Joe Biden: 'Sex without consent is rape. Full-stop.'

biden gender equality

"Sex without consent is rape. It is, full-stop, rape."

Vice President Joe Biden delivered an impassioned speech on rape culture and violence against women on Tuesday at the White House's first-ever United State of Women Summit.

The summit, held at the Walter E. Washington Convention Center, is addressing everything from the pay gap to education to family-friendly policies in the workplace.

It kicked off with the topic of violence against women.

"If you cannot consent because you are unconscious, it is rape. Period," Biden said to a room filled with policymakers, academics, business leaders and activists. "The answer isn't to shame women for drinking. Consent isn't, 'Well I didn't hear 'no.'"

The speech was particularly timely given the outrage over convicted rapist Brock Turner's six-month sentence just last week.

For Biden, though, the issue is far from new. He's been a vocal advocate against sexual assault for decades. As a senator, Biden drafted the Violence Against Women Act, which was signed into law by then-President Bill Clinton.

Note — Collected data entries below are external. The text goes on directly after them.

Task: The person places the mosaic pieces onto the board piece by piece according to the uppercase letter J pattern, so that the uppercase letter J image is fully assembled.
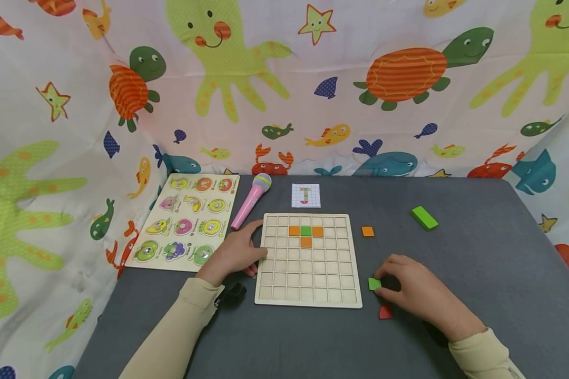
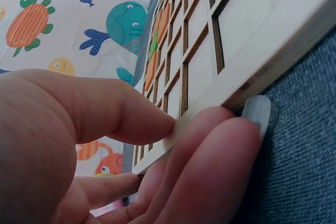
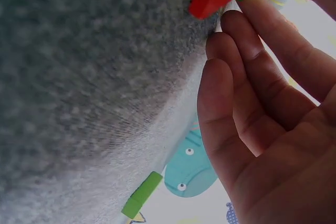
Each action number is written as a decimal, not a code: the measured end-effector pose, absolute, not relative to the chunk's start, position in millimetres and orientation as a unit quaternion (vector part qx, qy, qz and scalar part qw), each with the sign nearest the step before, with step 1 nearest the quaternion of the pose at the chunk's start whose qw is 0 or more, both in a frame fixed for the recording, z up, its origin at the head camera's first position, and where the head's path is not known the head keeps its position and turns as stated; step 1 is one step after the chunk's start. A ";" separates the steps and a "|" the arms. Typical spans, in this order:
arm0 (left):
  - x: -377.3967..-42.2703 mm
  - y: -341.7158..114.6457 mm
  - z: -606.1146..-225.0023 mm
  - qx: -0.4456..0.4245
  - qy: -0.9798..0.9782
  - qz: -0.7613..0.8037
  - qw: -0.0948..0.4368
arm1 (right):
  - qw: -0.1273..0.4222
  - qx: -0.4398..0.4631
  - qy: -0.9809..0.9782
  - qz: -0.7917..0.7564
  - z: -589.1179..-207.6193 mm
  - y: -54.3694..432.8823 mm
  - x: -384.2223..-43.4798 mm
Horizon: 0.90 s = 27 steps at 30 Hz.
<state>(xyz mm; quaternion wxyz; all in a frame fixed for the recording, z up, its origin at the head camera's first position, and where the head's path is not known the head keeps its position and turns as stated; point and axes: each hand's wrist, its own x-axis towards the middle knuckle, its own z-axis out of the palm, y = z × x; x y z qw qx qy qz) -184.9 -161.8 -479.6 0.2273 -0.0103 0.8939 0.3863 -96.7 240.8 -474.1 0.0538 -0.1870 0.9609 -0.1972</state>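
Note:
A wooden grid board (image 1: 308, 284) lies in the middle of the table, holding a row of orange, green and orange square tiles, with another orange tile (image 1: 305, 242) under the green one. My left hand (image 1: 234, 252) pinches the board's left edge; in the left wrist view the thumb (image 2: 142, 119) lies on the rim. Right of the board, my right hand (image 1: 419, 289) pinches a green square tile (image 1: 374, 284) between thumb and forefinger. Just below that hand is a red piece (image 1: 385, 312), also visible in the right wrist view. A loose orange tile (image 1: 368, 231) lies farther back.
Behind the board is a small pattern card (image 1: 305, 196). A pink toy microphone (image 1: 251, 202) and a fruit puzzle board (image 1: 175, 216) lie to the left. A green block (image 1: 424, 218) sits at the back right. A printed cloth (image 1: 275, 68) hangs behind the table.

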 end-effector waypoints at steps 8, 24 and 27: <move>-185.1 -161.2 -481.4 -0.007 0.893 0.389 0.225 | 0.043 -0.194 0.959 -0.203 -467.4 229.6 -111.3; -184.9 -163.6 -478.8 -0.008 0.892 0.390 0.227 | 0.062 -0.218 0.949 -0.218 -458.6 154.3 -156.4; -184.8 -163.3 -477.2 -0.008 0.893 0.388 0.229 | 0.060 -0.226 0.948 -0.214 -458.9 139.4 -161.7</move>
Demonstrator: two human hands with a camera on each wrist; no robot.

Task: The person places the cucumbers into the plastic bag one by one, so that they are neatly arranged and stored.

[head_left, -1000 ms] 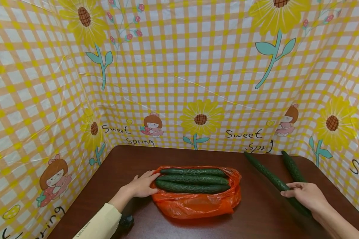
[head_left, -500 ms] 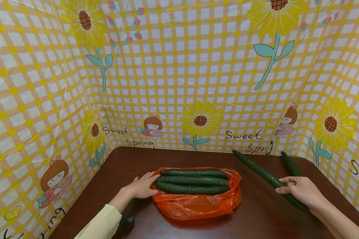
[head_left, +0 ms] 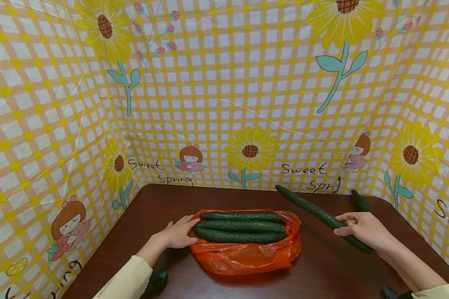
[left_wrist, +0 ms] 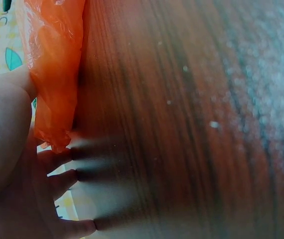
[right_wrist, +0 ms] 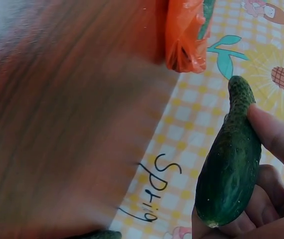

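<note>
A dark green cucumber (head_left: 307, 206) slants up and to the left from my right hand (head_left: 363, 229), its far end pointing at the wall. Thumb and fingers grip it near the close end, as the right wrist view shows of the cucumber (right_wrist: 226, 172). An orange-red plastic bag (head_left: 243, 258) stands mid-table with three cucumbers (head_left: 243, 225) lying side by side in its mouth. My left hand (head_left: 178, 234) touches the bag's left end with fingers spread. In the left wrist view its thumb lies against the bag (left_wrist: 57, 74) and the fingertips reach the table.
Another cucumber (head_left: 360, 201) lies at the table's back right, partly hidden behind my right hand. The brown table (head_left: 161, 199) ends at walls of checked, flower-printed cloth (head_left: 209, 104) at the back and both sides.
My right hand has carried its cucumber left and toward the back, away from the other cucumber, which now shows less behind the hand. The left hand and the bag have stayed put.
</note>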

In 2014, he and President Obama announced "It's on Us," a public awareness campaign for sexual assault.

Last week, Biden wrote an open letter to the woman raped by Brock Turner, which was published in Buzzfeed. Inspired by the letter that the woman read in court to describe the impact of the rape, Biden's letter followed a similar structure and detailed his "furious anger."

Related: Periscoping a rape

Biden said seven young girls separately pulled him aside at a White House picnic Monday to thank him for his efforts and share that they'd been raped.

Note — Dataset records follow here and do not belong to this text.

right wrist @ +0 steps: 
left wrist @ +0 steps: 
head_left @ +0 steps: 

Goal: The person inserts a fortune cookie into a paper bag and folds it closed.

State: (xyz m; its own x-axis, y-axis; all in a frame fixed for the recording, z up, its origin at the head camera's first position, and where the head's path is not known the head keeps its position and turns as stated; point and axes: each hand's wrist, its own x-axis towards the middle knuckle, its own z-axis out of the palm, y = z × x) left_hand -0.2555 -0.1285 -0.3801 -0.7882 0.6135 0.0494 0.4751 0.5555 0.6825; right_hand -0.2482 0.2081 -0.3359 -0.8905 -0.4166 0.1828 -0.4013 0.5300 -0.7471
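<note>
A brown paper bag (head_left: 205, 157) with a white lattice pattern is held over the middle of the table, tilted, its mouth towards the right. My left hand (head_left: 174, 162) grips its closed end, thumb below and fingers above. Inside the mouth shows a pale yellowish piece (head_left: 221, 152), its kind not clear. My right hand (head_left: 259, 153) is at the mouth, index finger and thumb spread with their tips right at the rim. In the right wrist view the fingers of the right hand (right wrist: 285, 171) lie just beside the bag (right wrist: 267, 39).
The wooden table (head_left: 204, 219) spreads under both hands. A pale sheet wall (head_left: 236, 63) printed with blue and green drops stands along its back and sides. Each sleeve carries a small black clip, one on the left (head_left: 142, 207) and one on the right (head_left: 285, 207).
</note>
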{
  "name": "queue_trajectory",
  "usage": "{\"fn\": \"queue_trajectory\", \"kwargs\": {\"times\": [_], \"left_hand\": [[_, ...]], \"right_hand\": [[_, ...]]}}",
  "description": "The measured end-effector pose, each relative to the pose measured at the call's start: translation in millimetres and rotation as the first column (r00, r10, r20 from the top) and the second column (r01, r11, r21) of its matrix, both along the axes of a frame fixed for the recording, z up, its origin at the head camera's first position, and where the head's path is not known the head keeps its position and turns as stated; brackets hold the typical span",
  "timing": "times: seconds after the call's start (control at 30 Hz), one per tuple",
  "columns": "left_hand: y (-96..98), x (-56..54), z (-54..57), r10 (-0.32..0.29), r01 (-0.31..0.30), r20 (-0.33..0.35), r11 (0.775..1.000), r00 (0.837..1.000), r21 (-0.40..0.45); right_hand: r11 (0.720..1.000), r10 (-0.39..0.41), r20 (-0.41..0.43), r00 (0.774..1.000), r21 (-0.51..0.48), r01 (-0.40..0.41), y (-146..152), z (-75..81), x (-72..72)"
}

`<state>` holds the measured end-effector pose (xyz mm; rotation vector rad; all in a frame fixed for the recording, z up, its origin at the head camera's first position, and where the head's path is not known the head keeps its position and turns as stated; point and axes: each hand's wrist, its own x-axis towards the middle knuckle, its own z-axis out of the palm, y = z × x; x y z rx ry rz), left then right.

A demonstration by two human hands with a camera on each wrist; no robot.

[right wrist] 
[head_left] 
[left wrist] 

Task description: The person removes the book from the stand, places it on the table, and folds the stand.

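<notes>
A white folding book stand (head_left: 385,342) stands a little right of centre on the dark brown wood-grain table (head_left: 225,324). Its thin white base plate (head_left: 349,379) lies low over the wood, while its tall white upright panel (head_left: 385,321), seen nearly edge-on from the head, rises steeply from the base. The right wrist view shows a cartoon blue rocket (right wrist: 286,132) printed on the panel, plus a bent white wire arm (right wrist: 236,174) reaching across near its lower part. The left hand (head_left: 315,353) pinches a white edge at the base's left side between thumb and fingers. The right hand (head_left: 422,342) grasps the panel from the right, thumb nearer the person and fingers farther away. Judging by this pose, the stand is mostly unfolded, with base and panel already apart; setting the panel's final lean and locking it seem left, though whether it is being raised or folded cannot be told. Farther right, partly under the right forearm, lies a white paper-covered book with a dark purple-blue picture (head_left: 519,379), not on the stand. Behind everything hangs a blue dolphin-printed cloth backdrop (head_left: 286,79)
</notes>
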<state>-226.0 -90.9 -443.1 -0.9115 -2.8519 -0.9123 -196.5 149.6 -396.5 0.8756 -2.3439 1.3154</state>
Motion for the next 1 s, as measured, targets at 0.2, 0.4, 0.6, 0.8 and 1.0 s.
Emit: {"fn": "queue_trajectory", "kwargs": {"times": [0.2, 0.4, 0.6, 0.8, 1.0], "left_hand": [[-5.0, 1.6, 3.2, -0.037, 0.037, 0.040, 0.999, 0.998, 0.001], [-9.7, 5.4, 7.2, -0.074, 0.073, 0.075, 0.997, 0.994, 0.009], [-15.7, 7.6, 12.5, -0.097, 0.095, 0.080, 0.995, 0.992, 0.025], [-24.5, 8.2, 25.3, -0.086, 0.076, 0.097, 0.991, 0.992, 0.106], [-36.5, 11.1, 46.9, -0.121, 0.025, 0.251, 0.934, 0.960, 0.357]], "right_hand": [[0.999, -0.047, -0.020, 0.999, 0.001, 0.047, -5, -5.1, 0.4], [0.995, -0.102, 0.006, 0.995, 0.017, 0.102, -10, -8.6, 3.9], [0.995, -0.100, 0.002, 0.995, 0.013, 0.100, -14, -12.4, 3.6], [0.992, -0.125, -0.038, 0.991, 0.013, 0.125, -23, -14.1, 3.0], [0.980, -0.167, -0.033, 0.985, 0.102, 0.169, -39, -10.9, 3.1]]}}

"We have to give women and girls a greater voice. They have to be assured that their voices will be heard," said Biden, adding that the act of violence against women is "ultimately about the abuse of power."

Biden called on men to step up and play an important role in changing the culture.

He referred to the "spiral of silence," a dangerous phenomenon when others don't speak up.

"Those of us who find this action reprehensible, you have to be heard," he said, noting that change is a necessity for everyone. "This isn't just about freeing women. If we free women ... we free men, we make it all better. That is not hyperbole. That is a fact."

He added that his passion for the cause is because his father taught him that the "cardinal sin" was to raise a hand against a woman or a child.

As part of the summit, the Obama administration, companies and foundations pledged $50 million to support women around the world.